Which their opinion many do confirm,
Because Testado signifies a lute.
But if I by no means—
APP. Nay, if you begin to critic once, we shall never have done.
[Exit APPETITUS, and carries away AUDITUS perforce.
SCAENA DECIMA.
CRAPULA, a fat-bellied slave, clothed in a light veil of sarsanet, a garland of vine-leaves on his head, &c. SOMNUS in a mantle of black cobweb lawn down to the foot, over a dusky-coloured taffeta coat, and a crown of poppy-tops on his head, a company of dark-coloured silk scarfs in one hand, a mace of poppy in the other, leaving his head upon a pillow on CRAPULA'S shoulders.
CRA. Somnus, good Somnus, sweet Somnus, come apace!
SOM. Eh, O, O; are you sure they be so? oho, oho, oho; eh, waw?
What good can I do? ou, hoh, haw.
CRA. Why, I tell you, unless you help—
[SOMNUS falls down and sleeps.
Soft son of night, right heir to quietness,
Labour's repose, life's best restorative,
Digestion's careful nurse, blood's comforter,
Wit's help, thought's charm, the stay of Microcosm,
Sweet Somnus, chiefest enemy to care:
My dearest friend, lift up thy lumpish head,
Ope thy dull eyes, shake off this drowsiness,
Rouse up thyself.
SOM. O Crapula, how now, how now! O, O, how; who's there?

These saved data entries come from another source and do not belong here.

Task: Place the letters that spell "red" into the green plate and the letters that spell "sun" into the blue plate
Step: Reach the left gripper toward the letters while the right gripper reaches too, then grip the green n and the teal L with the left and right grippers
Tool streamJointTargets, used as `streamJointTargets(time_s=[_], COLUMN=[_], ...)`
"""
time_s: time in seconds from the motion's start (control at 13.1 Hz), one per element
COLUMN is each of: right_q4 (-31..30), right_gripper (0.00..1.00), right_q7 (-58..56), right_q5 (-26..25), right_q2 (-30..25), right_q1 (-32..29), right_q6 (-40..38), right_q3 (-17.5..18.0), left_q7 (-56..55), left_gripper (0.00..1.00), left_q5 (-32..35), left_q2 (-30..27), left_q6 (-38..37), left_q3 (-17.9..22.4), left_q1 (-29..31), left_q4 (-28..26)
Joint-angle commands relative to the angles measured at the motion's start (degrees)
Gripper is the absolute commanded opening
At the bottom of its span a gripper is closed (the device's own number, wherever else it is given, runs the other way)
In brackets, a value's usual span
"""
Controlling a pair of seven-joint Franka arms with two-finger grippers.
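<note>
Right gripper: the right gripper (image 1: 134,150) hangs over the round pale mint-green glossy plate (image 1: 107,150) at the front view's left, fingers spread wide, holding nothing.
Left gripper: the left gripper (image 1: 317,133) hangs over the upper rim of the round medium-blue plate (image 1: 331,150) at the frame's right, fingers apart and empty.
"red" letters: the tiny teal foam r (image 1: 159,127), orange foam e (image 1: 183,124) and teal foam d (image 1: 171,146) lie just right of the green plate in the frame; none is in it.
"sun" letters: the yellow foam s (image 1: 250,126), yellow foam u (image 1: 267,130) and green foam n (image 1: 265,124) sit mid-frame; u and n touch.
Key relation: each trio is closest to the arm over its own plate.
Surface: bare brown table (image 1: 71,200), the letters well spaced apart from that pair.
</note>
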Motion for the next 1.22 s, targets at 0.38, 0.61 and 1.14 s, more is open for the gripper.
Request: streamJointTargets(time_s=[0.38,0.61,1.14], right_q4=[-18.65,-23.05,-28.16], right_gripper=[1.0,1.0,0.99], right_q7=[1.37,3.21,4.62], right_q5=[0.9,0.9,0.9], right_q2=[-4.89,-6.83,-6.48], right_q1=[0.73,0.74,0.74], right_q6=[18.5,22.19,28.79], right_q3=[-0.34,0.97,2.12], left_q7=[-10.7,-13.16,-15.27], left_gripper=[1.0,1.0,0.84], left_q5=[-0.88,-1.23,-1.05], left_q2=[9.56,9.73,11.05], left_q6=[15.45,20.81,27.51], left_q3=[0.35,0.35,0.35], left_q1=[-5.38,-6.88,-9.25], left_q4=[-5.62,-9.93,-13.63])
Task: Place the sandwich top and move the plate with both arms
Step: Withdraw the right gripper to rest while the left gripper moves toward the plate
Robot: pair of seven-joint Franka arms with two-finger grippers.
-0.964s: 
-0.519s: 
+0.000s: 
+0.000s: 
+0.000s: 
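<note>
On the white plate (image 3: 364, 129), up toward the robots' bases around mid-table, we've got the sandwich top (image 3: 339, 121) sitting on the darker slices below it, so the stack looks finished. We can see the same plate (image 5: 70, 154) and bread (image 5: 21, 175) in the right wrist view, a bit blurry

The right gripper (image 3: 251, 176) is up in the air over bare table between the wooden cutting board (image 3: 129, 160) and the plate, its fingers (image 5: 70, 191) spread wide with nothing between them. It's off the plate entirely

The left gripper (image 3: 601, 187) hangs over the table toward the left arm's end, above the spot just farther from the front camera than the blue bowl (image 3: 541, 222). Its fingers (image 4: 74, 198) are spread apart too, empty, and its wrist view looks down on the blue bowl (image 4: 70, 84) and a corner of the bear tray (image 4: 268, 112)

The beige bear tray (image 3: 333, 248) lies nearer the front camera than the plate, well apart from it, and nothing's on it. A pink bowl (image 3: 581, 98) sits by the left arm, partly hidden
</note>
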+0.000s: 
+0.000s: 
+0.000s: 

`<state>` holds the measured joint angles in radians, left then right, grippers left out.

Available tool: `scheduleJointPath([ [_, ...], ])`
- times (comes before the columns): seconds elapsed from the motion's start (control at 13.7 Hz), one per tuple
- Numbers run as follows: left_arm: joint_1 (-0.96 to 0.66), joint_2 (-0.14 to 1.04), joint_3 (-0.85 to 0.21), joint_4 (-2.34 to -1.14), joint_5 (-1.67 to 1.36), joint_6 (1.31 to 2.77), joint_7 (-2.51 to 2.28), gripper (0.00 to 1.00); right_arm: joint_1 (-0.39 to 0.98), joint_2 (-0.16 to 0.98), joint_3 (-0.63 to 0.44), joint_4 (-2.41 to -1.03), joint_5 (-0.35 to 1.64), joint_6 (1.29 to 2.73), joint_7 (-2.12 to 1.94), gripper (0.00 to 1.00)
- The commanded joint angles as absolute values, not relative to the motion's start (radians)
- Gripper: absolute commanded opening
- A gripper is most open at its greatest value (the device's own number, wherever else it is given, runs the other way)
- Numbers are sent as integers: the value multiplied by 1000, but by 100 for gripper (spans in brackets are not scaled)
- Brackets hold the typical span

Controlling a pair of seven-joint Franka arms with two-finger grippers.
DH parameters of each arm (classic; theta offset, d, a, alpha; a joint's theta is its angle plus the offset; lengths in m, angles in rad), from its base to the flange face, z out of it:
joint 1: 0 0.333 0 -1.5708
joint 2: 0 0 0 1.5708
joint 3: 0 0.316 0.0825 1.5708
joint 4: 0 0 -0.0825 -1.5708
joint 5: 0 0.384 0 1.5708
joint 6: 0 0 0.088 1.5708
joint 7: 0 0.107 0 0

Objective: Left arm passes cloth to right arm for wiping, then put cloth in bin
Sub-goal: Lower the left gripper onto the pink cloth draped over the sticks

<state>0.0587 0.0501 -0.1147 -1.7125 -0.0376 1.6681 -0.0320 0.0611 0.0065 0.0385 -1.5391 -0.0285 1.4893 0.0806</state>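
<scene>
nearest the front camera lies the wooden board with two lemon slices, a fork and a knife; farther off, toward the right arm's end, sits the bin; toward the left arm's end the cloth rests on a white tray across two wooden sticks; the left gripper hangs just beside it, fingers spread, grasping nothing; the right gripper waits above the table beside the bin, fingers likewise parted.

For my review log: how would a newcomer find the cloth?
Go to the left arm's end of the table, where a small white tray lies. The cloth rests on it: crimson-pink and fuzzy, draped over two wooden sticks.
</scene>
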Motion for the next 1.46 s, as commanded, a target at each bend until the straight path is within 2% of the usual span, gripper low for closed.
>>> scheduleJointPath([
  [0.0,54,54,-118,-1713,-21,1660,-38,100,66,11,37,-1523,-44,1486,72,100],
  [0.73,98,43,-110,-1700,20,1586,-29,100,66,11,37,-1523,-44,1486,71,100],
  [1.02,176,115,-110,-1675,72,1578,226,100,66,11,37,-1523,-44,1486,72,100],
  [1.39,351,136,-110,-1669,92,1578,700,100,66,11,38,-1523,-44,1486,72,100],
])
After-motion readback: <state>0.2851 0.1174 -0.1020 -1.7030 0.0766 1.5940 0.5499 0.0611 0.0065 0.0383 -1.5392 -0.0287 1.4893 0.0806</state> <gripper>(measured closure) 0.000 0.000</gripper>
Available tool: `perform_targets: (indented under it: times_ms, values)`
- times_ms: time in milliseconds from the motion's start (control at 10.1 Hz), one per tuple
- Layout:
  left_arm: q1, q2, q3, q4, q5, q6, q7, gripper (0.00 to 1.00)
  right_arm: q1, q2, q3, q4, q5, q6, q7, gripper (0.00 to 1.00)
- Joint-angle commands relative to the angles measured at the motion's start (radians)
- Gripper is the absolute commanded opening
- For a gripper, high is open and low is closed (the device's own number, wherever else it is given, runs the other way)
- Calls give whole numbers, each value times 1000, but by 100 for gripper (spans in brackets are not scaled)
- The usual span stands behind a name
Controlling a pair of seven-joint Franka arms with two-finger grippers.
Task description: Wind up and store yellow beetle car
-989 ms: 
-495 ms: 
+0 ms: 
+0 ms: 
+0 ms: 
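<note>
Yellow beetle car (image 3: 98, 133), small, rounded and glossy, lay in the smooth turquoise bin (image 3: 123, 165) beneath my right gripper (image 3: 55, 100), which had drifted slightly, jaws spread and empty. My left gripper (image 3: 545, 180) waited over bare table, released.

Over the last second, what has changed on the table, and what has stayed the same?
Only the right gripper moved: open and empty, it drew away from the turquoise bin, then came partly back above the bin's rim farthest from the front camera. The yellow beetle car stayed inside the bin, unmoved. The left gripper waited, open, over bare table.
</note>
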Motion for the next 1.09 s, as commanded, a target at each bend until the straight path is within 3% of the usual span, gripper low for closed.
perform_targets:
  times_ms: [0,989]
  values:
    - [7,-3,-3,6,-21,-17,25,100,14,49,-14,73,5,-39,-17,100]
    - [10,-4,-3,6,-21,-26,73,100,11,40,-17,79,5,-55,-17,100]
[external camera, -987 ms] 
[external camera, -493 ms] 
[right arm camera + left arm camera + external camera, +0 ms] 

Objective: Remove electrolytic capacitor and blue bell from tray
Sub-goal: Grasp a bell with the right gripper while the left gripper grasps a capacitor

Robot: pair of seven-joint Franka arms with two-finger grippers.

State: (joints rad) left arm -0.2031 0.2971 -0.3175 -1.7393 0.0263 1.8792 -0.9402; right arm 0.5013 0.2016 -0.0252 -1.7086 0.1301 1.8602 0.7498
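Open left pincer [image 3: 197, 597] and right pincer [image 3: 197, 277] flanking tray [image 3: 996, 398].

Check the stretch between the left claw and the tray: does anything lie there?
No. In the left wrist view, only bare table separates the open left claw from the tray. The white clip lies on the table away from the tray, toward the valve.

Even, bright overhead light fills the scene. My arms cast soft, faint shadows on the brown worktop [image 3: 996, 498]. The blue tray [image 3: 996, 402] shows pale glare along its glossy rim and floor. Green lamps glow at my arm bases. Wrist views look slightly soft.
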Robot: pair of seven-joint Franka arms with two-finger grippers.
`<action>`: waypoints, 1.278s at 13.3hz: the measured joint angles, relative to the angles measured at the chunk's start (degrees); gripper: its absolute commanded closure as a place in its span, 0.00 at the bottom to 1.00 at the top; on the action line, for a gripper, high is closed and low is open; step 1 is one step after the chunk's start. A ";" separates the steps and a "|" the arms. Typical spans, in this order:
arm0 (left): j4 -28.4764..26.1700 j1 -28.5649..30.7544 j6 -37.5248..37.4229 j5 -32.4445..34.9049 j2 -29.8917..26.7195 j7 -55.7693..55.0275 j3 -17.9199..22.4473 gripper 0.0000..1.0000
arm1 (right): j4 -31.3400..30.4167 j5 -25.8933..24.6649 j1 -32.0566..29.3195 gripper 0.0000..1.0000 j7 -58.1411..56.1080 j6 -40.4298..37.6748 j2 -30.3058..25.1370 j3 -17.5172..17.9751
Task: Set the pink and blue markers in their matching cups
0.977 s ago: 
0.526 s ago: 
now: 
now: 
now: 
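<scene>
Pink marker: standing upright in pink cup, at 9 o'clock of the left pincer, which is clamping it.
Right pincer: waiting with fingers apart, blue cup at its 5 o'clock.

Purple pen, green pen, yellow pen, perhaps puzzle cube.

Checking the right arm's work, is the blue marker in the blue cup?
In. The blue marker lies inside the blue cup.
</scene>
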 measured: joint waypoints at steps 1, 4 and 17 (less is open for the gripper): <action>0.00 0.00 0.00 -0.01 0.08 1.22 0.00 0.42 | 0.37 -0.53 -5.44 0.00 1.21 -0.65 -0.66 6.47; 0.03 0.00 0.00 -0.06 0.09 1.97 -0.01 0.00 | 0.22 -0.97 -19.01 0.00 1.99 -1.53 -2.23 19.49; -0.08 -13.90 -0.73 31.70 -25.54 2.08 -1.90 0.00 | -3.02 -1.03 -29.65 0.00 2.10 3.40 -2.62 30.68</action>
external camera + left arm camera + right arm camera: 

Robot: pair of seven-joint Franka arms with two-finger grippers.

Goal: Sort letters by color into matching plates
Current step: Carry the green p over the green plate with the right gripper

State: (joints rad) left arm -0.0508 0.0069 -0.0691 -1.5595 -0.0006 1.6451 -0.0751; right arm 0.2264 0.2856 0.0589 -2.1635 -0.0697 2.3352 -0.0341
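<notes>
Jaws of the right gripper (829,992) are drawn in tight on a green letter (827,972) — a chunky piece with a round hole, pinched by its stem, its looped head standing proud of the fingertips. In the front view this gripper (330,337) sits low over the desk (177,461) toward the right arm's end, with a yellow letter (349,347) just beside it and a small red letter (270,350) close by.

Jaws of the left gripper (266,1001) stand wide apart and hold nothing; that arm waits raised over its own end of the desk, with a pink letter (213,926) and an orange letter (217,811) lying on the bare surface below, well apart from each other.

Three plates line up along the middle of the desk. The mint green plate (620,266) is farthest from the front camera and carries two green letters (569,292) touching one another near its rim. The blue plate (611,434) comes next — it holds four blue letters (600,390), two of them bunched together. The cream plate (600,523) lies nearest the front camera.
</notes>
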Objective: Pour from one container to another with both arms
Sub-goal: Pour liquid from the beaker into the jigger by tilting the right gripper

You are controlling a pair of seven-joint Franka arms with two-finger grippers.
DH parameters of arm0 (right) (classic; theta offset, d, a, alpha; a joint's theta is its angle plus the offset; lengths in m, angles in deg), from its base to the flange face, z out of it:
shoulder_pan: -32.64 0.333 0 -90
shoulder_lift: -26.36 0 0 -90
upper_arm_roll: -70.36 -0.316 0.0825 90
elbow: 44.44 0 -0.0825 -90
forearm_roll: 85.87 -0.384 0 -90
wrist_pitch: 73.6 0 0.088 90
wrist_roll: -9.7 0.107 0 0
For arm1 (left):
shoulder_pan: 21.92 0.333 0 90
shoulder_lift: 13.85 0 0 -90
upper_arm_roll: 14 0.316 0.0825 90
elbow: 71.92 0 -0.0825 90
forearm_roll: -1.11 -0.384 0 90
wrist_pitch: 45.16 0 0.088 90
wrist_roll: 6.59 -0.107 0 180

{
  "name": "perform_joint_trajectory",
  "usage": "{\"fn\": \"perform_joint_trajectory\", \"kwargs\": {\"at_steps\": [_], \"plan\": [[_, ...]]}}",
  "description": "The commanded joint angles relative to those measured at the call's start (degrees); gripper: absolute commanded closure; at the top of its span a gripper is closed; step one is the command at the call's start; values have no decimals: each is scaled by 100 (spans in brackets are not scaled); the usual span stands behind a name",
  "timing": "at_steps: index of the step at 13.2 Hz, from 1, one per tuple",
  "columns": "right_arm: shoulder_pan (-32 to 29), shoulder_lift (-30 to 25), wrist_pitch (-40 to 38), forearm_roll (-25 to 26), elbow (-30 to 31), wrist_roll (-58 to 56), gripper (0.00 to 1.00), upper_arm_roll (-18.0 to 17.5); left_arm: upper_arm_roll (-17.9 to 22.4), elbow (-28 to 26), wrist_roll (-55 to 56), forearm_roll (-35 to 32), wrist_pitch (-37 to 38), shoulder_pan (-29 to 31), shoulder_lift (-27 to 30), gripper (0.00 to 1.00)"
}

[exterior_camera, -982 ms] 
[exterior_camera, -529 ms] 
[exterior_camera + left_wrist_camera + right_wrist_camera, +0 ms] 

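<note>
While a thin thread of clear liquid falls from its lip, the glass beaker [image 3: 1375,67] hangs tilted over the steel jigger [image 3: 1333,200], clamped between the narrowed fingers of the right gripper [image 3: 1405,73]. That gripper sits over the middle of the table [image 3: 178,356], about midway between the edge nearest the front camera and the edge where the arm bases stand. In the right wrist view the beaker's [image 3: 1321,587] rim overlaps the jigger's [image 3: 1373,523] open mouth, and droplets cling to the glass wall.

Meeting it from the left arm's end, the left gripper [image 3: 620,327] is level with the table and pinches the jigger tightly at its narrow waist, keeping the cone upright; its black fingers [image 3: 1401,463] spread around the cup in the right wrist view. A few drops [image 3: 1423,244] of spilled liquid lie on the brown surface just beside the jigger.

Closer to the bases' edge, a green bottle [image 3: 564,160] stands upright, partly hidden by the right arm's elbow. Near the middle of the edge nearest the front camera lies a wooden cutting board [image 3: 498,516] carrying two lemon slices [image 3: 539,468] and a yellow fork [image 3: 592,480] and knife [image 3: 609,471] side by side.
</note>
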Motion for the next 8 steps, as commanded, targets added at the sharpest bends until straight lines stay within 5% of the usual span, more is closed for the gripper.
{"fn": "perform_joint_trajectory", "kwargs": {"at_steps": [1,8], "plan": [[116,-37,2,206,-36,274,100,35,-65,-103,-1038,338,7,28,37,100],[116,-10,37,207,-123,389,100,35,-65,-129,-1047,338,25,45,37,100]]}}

Crapula, speak quickly, what's the matter?
CRA. As I told you, the noble Senses, peers of Microcosm,
Will eftsoon fall to ruin perpetual.
Unless your ready helping-hand recure them.
Lately they banqueted at Gustus' table,
And there fell mad or drunk, I know not whether;
So that it's doubtful in these outrageous fits,
That they'll murder one another.
SOM. Fear it not.
If they have 'scap'd already, bring me to them
Or them to me; I'll quickly make them know
The power of my large-stretched authority.
These cords of sleep, wherewith I wont to bind
The strongest arm that e'er resisted me,
Shall be the means whereby I will correct
The Senses' outrage and distemperature.
CRA. Thanks, gentle Somnus, I'll go seek them out,
And bring them to you soon as possible.
SOM. Despatch it quickly, lest I fall asleep for want of work.
CRA. Stand still, stand still! Visus, I think, comes yonder.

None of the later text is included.